EXERCISE GOAL:
Extract every line below, verbatim.

DATASET EXCERPT:
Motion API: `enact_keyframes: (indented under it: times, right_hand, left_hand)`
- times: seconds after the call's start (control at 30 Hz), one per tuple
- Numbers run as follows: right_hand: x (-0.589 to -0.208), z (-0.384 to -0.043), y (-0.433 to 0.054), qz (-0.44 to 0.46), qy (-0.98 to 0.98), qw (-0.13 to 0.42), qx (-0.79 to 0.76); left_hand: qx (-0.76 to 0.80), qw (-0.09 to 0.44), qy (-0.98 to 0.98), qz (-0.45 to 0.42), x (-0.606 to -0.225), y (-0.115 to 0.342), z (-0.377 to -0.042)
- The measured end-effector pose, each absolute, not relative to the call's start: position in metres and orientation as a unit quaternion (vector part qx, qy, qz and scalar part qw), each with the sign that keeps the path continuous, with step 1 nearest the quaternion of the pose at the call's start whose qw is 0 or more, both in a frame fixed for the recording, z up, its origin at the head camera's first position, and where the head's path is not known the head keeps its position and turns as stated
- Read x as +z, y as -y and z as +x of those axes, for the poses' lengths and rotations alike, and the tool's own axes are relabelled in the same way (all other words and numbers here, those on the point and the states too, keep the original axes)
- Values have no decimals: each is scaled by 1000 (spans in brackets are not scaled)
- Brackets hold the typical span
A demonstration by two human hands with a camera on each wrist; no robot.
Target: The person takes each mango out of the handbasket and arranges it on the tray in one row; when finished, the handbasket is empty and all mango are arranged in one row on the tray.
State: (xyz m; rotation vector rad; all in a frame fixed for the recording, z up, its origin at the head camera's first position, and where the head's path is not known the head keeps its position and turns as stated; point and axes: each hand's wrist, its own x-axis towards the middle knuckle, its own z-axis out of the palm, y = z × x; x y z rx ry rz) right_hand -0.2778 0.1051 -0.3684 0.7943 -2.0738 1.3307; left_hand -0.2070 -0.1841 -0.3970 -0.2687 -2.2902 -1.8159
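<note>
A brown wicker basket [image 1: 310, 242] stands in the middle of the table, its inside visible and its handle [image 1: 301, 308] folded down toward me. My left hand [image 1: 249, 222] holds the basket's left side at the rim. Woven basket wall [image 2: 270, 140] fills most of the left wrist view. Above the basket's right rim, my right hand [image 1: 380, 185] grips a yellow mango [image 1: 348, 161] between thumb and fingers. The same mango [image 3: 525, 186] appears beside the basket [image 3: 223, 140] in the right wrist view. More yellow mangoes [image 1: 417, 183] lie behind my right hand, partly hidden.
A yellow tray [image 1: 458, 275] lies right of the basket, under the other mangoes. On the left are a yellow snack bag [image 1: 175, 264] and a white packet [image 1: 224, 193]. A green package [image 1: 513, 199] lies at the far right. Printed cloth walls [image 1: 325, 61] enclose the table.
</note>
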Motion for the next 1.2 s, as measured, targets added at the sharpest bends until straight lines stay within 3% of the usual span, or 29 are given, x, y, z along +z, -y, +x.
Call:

TASK OUTPUT:
Motion API: `enact_keyframes: (indented under it: times, right_hand, left_hand)`
- times: seconds after the call's start (control at 30 Hz), one per tuple
- Numbers run as follows: right_hand: x (-0.589 to -0.208), z (-0.384 to -0.043), y (-0.433 to 0.054), qz (-0.44 to 0.46), qy (-0.98 to 0.98), qw (-0.13 to 0.42), qx (-0.79 to 0.76); left_hand: qx (-0.76 to 0.80), qw (-0.09 to 0.44), qy (-0.98 to 0.98), qz (-0.45 to 0.42), x (-0.606 to -0.225), y (-0.115 to 0.342), z (-0.377 to -0.042)
- The measured end-effector pose, each absolute, not relative to the call's start: position in metres and orientation as a unit quaternion (vector part qx, qy, qz and scalar part qw), each with the sign that keeps the path continuous, with step 1 nearest the quaternion of the pose at the call's start whose qw is 0 or more, both in a frame fixed for the recording, z up, its origin at the head camera's first position, and where the head's path is not known the head keeps its position and turns as stated
- Read x as +z, y as -y and z as +x of those axes, for the poses' lengths and rotations alike, and the tool's own axes are relabelled in the same way (all other words and numbers here, those on the point and the states too, keep the original axes)
- Values have no decimals: each is scaled by 1000 (spans in brackets are not scaled)
- Brackets hold the typical span
A demonstration by two human hands with a camera on each wrist; no robot.
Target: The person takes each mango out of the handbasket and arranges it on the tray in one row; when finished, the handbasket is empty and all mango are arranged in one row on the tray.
State: (xyz m; rotation vector rad; all in a frame fixed for the recording, z up, its origin at the head camera's first position, and where the head's path is not known the head keeps its position and turns as stated; point and axes: each hand's wrist, its own x-axis towards the middle knuckle, its own z-axis out of the palm, y = z × x; x y z rx ry rz) right_hand -0.2778 0.1051 -0.3684 0.7943 -2.0738 1.3307; left_hand -0.2070 -0.1841 -0.3970 -0.2687 -2.2902 -1.8159
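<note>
A brown wicker basket [image 1: 310, 242] stands in the middle of the table, its inside visible and its handle [image 1: 301, 308] folded down toward me. My left hand [image 1: 249, 222] holds the basket's left side at the rim. Woven basket wall [image 2: 270, 140] fills most of the left wrist view. Above the basket's right rim, my right hand [image 1: 380, 185] grips a yellow mango [image 1: 348, 161] between thumb and fingers. The same mango [image 3: 525, 186] appears beside the basket [image 3: 223, 140] in the right wrist view. More yellow mangoes [image 1: 417, 183] lie behind my right hand, partly hidden.
A yellow tray [image 1: 458, 275] lies right of the basket, under the other mangoes. On the left are a yellow snack bag [image 1: 175, 264] and a white packet [image 1: 224, 193]. A green package [image 1: 513, 199] lies at the far right. Printed cloth walls [image 1: 325, 61] enclose the table.
</note>
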Motion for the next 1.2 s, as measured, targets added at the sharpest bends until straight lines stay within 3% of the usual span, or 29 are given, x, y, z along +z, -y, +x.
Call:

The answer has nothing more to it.